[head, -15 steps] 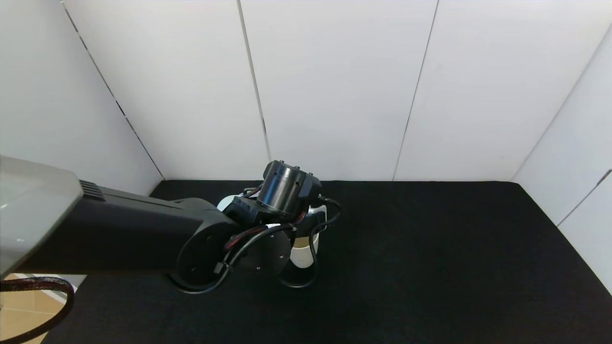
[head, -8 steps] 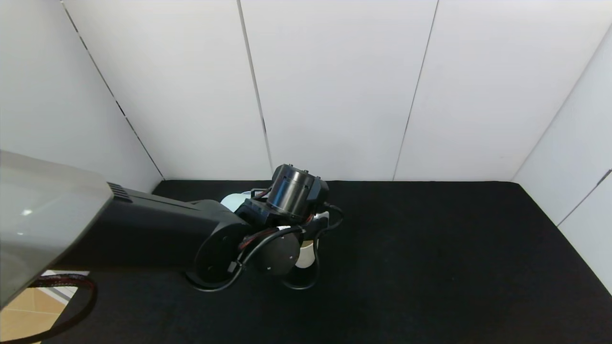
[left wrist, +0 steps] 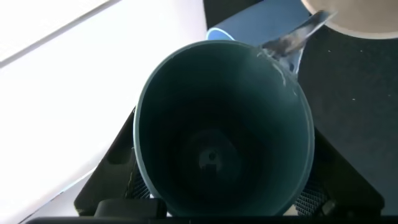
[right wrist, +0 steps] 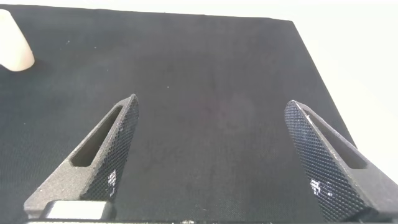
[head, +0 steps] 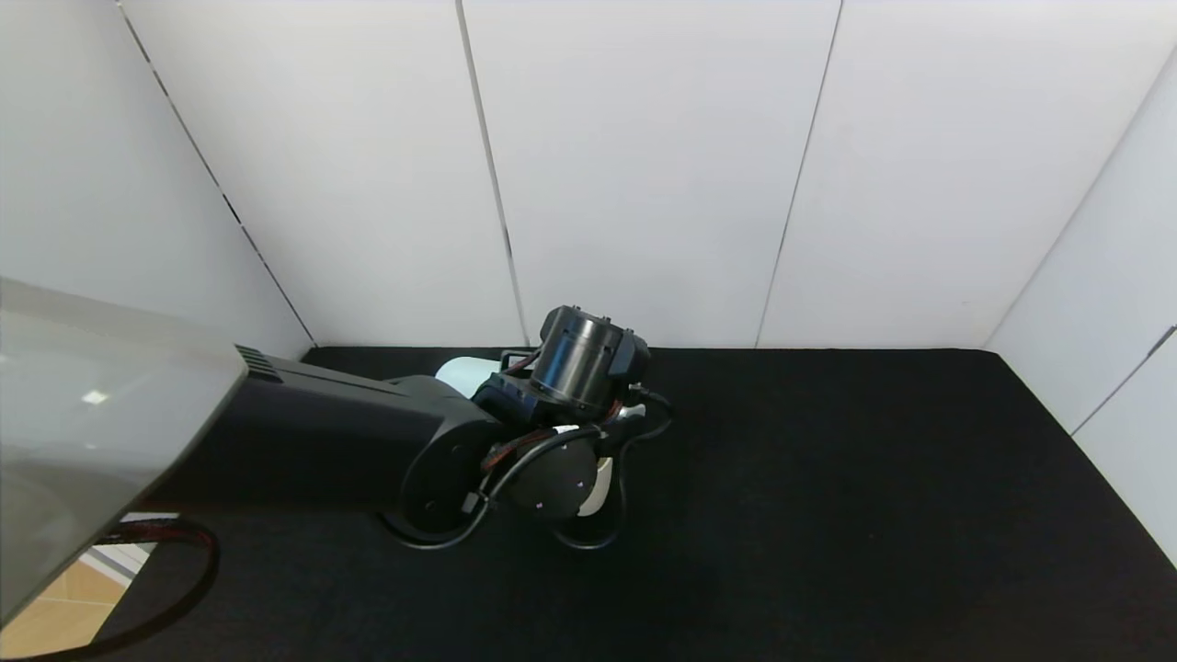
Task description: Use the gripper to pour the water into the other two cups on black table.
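Note:
My left gripper (left wrist: 224, 177) is shut on the wider teal-green cup (left wrist: 186, 93) and holds it tilted. A thin stream of water (left wrist: 292, 40) runs off its rim towards the cream-beige cup (left wrist: 364, 15). The light blue cup (left wrist: 255, 28) stands just behind the teal cup. In the head view the left wrist (head: 579, 368) covers the gripper; only part of the light blue cup (head: 464, 372) and of the cream-beige cup (head: 599, 487) show beside it on the black table (head: 828, 478). My right gripper (right wrist: 211, 106) is open and empty over bare table, off to the side.
White panel walls (head: 644, 184) close the table at the back and on both sides. The left arm's cables (head: 607, 533) loop down near the cream-beige cup. The cream-beige cup also shows far off in the right wrist view (right wrist: 13, 43).
My left arm has reached farther forward and to the right. The wrist now covers more of the cream-beige cup and leaves more of the light blue cup showing.

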Available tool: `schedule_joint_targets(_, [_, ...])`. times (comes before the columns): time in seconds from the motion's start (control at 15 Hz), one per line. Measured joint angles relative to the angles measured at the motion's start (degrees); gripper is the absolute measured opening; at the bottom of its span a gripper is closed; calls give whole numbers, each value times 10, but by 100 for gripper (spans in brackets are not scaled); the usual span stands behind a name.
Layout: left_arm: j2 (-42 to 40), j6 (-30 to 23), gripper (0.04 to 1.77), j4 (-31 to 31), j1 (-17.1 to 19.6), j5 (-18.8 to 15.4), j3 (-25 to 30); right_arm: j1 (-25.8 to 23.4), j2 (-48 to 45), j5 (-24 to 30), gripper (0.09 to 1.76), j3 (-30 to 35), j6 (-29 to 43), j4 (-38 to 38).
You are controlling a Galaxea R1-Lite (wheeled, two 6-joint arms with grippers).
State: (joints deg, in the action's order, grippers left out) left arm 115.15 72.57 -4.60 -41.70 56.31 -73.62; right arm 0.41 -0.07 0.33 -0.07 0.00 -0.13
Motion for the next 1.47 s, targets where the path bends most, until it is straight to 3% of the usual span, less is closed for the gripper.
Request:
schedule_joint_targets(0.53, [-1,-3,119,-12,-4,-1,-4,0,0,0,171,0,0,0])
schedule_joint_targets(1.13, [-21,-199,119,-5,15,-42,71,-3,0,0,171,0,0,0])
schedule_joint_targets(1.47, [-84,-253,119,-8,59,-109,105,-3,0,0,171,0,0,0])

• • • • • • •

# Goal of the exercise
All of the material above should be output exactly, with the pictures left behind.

# Response area
[head, -15 steps] 
[head, -8 steps] 
[left wrist, +0 steps] 
[right wrist, +0 steps] 
[head, +0 steps] 
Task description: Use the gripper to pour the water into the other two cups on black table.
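Note:
My left gripper (left wrist: 224, 177) is shut on the wider teal-green cup (left wrist: 186, 93) and holds it tilted. A thin stream of water (left wrist: 292, 40) runs off its rim towards the cream-beige cup (left wrist: 364, 15). The light blue cup (left wrist: 255, 28) stands just behind the teal cup. In the head view the left wrist (head: 579, 368) covers the gripper; only part of the light blue cup (head: 464, 372) and of the cream-beige cup (head: 599, 487) show beside it on the black table (head: 828, 478). My right gripper (right wrist: 211, 106) is open and empty over bare table, off to the side.
White panel walls (head: 644, 184) close the table at the back and on both sides. The left arm's cables (head: 607, 533) loop down near the cream-beige cup. The cream-beige cup also shows far off in the right wrist view (right wrist: 13, 43).
My left arm has reached farther forward and to the right. The wrist now covers more of the cream-beige cup and leaves more of the light blue cup showing.
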
Available tool: `schedule_joint_targets(_, [_, ...])`. times (comes before the columns): time in seconds from the motion's start (control at 15 Hz), one per line. Measured joint angles relative to the angles measured at the motion's start (degrees); gripper is the absolute measured opening; at the bottom of its span a gripper is closed; calls give whole numbers, each value times 10, but by 100 for gripper (spans in brackets are not scaled); the usual span stands behind a name.
Layout: left_arm: j2 (-42 to 40), j6 (-30 to 23), gripper (0.04 to 1.77), j4 (-31 to 31), j1 (-17.1 to 19.6), j5 (-18.8 to 15.4), j3 (-25 to 30); right_arm: j1 (-25.8 to 23.4), j2 (-48 to 45), j5 (-24 to 30), gripper (0.09 to 1.76), j3 (-30 to 35), j6 (-29 to 43), j4 (-38 to 38).
You are controlling a Galaxea R1-Lite (wheeled, two 6-joint arms with grippers).
State: (joints deg, in the action's order, grippers left out) left arm 115.15 72.57 -4.60 -41.70 56.31 -73.62; right arm 0.41 -0.07 0.33 -0.07 0.00 -0.13
Motion for the next 1.47 s, targets where the path bends most, until it is straight to 3% of the usual span, less is closed for the gripper.
Request:
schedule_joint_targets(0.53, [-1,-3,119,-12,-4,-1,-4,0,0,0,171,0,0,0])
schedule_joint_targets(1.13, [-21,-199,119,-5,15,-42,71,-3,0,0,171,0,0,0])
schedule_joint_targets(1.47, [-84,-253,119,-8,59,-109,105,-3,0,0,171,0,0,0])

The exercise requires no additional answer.